Johnson and The Blind Boys first met last year, during the group's Alabama Music Hall of Fame induction in Montgomery, when they joined voices for a rendition of "Down by the Riverside."
Turns out both sides had lots in common, despite their difference in age and background. Johnson has always had a love of gospel music and has included bits and pieces on his three albums. And it turns out founding Blind Boys member Jimmy Carter has always had a love for country music.
Their new friendship led to the idea that Johnson should produce a country album for The Blind Boys.
"He and I are from the old school," Carter said. "We like the old stuff."
Johnson brought material to the group and the songs that had the right feel were chosen for the album. It didn't take long for everyone to realize they had a very similar musical vocabulary.
"Alabama is like anywhere else down there — it's no different from Mississippi and parts of Georgia and Florida — it's not just rooted in country music," Johnson said. "It's rooted in America's music. America's music is soul. It's jazz. It's country. It's gospel. It's heartfelt. It's sentimental. It's sincere, if nothing else. And where all those things meet is where we started with this album, as far as the sound, as far as a certain experience of music. ... You're going to hear all kinds of stuff."
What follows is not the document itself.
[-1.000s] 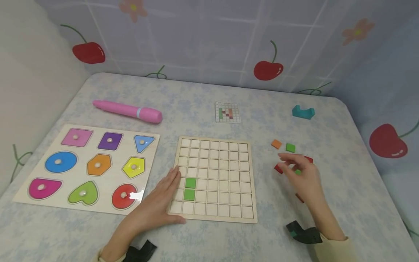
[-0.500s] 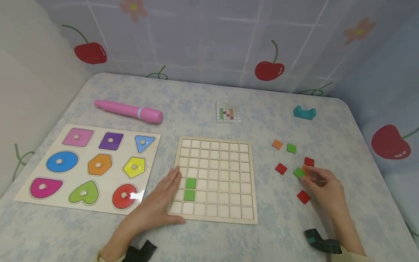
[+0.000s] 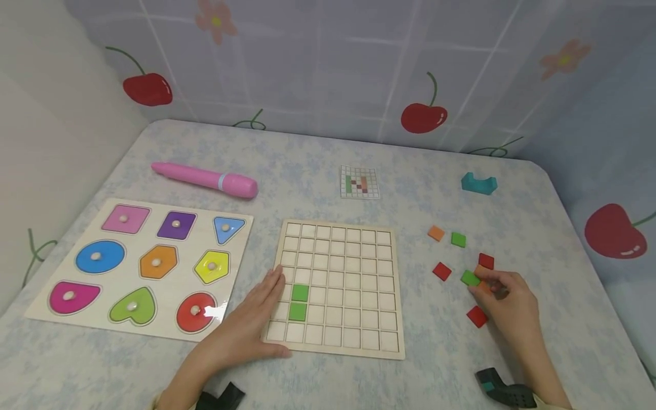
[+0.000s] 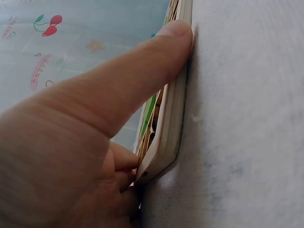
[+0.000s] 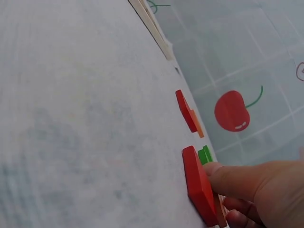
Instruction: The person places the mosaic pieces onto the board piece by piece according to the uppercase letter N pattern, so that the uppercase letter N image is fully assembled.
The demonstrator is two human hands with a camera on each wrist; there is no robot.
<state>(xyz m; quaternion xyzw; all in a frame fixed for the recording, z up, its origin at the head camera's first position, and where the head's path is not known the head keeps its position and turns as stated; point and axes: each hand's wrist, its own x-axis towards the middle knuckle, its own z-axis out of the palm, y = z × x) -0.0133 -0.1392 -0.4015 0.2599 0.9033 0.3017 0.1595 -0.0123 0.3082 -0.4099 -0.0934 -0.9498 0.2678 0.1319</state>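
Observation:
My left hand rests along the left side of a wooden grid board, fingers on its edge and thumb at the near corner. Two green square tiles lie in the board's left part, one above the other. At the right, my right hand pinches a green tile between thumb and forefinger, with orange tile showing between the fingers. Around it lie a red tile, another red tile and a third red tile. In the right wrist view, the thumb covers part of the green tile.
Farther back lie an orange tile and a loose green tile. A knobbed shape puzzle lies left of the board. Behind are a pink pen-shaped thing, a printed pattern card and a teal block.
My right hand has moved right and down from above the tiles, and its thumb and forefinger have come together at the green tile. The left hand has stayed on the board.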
You'll also hear a number of country music's biggest stars. Willie Nelson, Vince Gill, Lee Ann Womack, The Oak Ridge Boys and Hank Williams Jr. guest on the album. Williams joins The Blind Boys on "I Saw the Light," a song by his father, whom Carter remembers listening to on the radio as a child.
The 79-year-old Carter is the only founding member left from a group that first performed together in 1939 at the former Alabama Institute for the Negro Blind in Talladega (Johnson's mother lived next to the school at one point). The group hit the road for the first time on June 10, 1944, and its popularity has ebbed and flowed over the decades.
The group started to see a resurgence in the 1980s and `90s and has since won five Grammy Awards, played for two presidents and survived the recasting of its lineup over the years as original members have passed away or grown too frail to travel.
Carter and his cohorts, dressed in matching sharp black western-style suits with gray embroidery, were clearly having a great time this week in Nashville while hosting a listening party at RCA Studio A. It was like that last July when the album was recorded in that historic space.
"This place was full of Nashville legends all week long and they were having fun," Johnson said. "They'd come in and listen to us cut a couple songs. They just wanted to hang out and be a witness to it. And I think it had to be doing the same thing for them that it was doing to us. It was soul-stirring music at its finest."